The final step is to combine the two components of the stratification's definition into a single variable called HMA. Take note that the 'Adjust' label overrules a 'Monitor' label.

In [48]:
# The final step is to combine the two components of the stratification's definition into a single variable called HMA.
# Take note that the 'Adjust' label overrules a 'Monitor' label.
df_main_table_but_only_insulin_users <-
    df_main_table_but_only_insulin_users %>%
    dplyr::arrange( person_id, idx_test_interval, start_dttm ) %>%
    dplyr::mutate(
        HMA =
            dplyr::case_when(
                event_value == "Unobserved" ~ "Unobserved"
                
                ,HMA == "Adjust" ~ "Adjust"
                ,inter_test_duration_discr == "As expected" ~ "Hold"
                ,inter_test_duration_discr == "Shorter than expected" ~ "Monitor"

                ,TRUE ~ NA_character_
            )
    ) %>%
    # Set as a factor datatype and order the factors.
    dplyr::mutate( HMA = factor( HMA, levels = df_HMA_factor %>% dplyr::select( HMA_fct_order ) %>% dplyr::pull() ) ) %>%
    dplyr::arrange( person_id, start_dttm )
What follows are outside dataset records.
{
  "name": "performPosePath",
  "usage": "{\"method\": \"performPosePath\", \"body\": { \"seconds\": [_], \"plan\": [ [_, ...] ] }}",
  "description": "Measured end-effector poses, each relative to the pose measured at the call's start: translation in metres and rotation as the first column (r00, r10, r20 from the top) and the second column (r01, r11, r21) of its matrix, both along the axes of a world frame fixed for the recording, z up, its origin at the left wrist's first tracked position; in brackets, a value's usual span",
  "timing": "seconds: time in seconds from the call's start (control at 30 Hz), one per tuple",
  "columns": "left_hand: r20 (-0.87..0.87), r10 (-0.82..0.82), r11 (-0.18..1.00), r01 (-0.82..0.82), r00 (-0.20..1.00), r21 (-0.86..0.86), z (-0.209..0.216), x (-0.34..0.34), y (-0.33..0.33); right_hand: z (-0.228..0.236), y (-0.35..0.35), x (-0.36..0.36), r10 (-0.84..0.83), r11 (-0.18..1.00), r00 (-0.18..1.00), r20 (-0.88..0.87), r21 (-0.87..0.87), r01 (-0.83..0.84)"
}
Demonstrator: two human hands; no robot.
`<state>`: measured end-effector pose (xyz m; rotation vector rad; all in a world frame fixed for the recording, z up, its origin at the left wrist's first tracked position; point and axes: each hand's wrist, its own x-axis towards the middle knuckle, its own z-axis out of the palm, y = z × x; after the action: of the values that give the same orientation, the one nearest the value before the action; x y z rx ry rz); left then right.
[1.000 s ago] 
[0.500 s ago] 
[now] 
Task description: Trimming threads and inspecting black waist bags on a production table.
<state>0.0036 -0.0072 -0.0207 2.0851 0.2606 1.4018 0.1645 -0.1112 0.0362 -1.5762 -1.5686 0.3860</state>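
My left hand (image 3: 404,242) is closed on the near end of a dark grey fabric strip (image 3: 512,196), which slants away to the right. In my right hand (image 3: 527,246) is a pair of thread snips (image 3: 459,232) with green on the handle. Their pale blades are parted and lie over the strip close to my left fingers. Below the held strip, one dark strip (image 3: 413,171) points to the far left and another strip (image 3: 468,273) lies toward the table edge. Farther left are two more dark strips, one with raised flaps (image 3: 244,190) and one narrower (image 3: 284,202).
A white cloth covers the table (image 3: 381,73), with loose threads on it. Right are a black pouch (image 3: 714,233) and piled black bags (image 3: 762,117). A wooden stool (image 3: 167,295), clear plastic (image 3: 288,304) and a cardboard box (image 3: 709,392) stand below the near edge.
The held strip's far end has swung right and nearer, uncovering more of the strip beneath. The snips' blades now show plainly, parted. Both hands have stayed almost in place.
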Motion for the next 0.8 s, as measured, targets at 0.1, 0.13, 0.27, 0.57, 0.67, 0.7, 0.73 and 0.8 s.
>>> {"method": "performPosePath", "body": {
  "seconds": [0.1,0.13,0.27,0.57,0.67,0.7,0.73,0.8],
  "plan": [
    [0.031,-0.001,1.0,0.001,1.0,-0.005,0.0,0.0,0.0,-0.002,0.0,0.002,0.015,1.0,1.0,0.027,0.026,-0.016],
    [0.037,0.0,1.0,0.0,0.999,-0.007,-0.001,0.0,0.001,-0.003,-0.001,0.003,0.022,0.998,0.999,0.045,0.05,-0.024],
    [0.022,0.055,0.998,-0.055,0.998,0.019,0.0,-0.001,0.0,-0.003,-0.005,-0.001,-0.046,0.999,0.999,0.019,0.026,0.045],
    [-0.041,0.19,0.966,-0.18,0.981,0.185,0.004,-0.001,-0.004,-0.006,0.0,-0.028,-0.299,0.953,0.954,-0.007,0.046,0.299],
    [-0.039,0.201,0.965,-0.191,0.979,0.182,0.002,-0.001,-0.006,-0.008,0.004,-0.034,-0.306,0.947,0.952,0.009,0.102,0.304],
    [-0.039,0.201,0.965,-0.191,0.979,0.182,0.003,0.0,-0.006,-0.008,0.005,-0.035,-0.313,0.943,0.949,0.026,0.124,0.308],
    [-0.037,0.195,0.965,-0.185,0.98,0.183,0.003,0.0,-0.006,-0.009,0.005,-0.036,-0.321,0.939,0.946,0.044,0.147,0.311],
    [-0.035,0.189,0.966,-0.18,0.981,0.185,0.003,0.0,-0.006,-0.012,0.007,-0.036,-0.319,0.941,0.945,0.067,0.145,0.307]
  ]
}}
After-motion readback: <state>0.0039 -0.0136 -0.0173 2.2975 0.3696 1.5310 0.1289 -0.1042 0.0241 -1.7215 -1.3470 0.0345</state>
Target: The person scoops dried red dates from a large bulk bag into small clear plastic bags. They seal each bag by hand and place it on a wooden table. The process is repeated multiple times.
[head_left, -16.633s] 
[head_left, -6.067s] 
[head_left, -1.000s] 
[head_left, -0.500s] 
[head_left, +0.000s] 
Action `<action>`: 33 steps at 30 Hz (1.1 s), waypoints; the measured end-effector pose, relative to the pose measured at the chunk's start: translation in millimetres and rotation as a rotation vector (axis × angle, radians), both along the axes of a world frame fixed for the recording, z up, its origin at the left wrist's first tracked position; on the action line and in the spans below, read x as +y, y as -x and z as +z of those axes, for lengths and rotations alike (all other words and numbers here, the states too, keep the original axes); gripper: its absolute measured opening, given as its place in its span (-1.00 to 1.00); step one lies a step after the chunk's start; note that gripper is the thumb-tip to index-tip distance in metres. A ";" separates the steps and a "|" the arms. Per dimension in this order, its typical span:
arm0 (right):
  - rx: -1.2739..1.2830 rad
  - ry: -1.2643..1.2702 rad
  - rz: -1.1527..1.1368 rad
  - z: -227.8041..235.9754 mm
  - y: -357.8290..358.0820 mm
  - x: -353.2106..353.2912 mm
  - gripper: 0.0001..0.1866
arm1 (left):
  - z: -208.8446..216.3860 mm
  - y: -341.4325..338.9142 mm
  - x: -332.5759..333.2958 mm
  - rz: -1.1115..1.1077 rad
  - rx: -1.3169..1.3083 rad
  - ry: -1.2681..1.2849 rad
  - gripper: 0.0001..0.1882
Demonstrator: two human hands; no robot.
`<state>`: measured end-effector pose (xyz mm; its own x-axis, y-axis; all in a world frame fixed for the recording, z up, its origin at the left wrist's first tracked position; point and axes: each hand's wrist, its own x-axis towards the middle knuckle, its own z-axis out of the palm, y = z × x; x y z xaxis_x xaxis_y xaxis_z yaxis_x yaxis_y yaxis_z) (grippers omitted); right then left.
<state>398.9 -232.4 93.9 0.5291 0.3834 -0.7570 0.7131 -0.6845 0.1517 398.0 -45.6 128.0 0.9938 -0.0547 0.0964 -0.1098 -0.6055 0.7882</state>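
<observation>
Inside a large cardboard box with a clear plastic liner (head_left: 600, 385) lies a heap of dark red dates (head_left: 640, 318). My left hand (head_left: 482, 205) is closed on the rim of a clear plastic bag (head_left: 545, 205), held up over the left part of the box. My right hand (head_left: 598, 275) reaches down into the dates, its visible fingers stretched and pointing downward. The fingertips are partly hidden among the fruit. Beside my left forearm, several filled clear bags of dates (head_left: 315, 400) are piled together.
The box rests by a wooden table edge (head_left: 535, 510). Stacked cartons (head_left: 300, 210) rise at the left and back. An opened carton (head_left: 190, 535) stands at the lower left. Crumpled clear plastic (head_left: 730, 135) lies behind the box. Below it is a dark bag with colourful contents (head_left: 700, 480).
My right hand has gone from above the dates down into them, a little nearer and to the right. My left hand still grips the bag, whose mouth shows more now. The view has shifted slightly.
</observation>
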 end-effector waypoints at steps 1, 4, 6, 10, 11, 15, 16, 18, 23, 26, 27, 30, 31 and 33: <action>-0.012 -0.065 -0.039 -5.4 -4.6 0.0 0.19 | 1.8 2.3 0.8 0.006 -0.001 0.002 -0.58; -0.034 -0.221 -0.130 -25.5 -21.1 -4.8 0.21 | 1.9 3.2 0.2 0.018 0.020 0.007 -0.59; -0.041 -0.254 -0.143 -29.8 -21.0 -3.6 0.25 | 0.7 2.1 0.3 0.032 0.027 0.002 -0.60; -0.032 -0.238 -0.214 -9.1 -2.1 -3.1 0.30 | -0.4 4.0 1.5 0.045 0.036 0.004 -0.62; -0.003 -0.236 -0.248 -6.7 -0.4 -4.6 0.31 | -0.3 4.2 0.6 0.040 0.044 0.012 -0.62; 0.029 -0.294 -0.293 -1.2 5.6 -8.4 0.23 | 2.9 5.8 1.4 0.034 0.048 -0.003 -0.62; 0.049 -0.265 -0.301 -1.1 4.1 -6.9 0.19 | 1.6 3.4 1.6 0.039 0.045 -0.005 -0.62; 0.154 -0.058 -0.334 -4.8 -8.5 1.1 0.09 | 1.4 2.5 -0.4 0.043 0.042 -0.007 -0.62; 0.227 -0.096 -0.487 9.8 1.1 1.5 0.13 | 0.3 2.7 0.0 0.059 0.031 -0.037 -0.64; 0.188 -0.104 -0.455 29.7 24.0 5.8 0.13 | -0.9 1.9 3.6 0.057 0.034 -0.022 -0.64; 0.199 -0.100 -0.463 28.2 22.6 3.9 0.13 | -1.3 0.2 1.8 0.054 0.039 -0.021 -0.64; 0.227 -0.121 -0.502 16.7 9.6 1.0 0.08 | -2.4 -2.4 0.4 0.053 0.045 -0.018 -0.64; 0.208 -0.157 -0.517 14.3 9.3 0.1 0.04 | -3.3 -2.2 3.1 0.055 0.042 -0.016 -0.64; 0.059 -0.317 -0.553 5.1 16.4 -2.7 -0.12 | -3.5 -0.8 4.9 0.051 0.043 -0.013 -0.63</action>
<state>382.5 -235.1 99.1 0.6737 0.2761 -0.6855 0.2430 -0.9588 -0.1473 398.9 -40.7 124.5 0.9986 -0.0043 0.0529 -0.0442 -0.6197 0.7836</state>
I now join the updated definition of the HMA state to the original data frame, for comparison.

In [60]:
df_main_table_but_only_insulin_users <-
    df_main_table_but_only_insulin_users %>%
    dplyr::distinct( person_id, idx_test_interval, HMA ) %>%
    dplyr::rename( updated_HMA = HMA ) %>%
    dplyr::right_join(
        df_log_PandT_longFormat_simplified_StrataLabels
        ,by = join_by( person_id, idx_test_interval )
        ,relationship = "many-to-many"
        ) %>%
    # The dataframe using the updated definition of 'Adjust' did not contain all the people so my new, combined dataframe
    # so I need to impute the values for these people. I will do it by accepting the original HMA value if the new HMA is 
    # NA. 
    dplyr::mutate(
        updated_HMA = dplyr::if_else( is.na( updated_HMA ), HMA, updated_HMA )
        )

We can check the breakdown of states in this updated dataframe.

In [73]:
original_state_breakdown <-
    df_main_table_but_only_insulin_users %>%
    dplyr::group_by( HMA ) %>%
    dplyr::reframe( n = n() ) %>%
    dplyr::ungroup() %>%
    dplyr::mutate( `Relative proportion` = round( n / sum( n ), 2) ) %>%
    dplyr::filter( HMA != "Unobserved", !is.na( HMA ) )

updated_state_breakdown <-
    df_main_table_but_only_insulin_users %>%
    dplyr::group_by( updated_HMA ) %>%
    dplyr::reframe( n = n() ) %>%
    dplyr::ungroup() %>%
    dplyr::mutate( `Relative proportion` = round( n / sum( n ), 2) ) %>%
    dplyr::filter( updated_HMA != "Unobserved", !is.na( updated_HMA ) ) %>%
    dplyr::rename( HMA = updated_HMA )

dplyr::left_join(
    original_state_breakdown
    ,updated_state_breakdown
    ,by = join_by( HMA )
    ) %>%
dplyr::select( HMA, n.x, n.y, `Relative proportion.x`, `Relative proportion.y` ) %>%
`colnames<-`( c( "State", "Original count", "Updated count", "Original proportion", "Updated proportion" ) )

State,Original count,Updated count,Original proportion,Updated proportion
<fct>,<int>,<int>,<dbl>,<dbl>
Hold,45681,45897,0.33,0.33
Monitor,26316,26479,0.19,0.19
Adjust,43314,42996,0.31,0.31


The count of 'Adjust' states has gone down but the relative proportion remains unchanged, at the resolution of two decimal places or a proportion.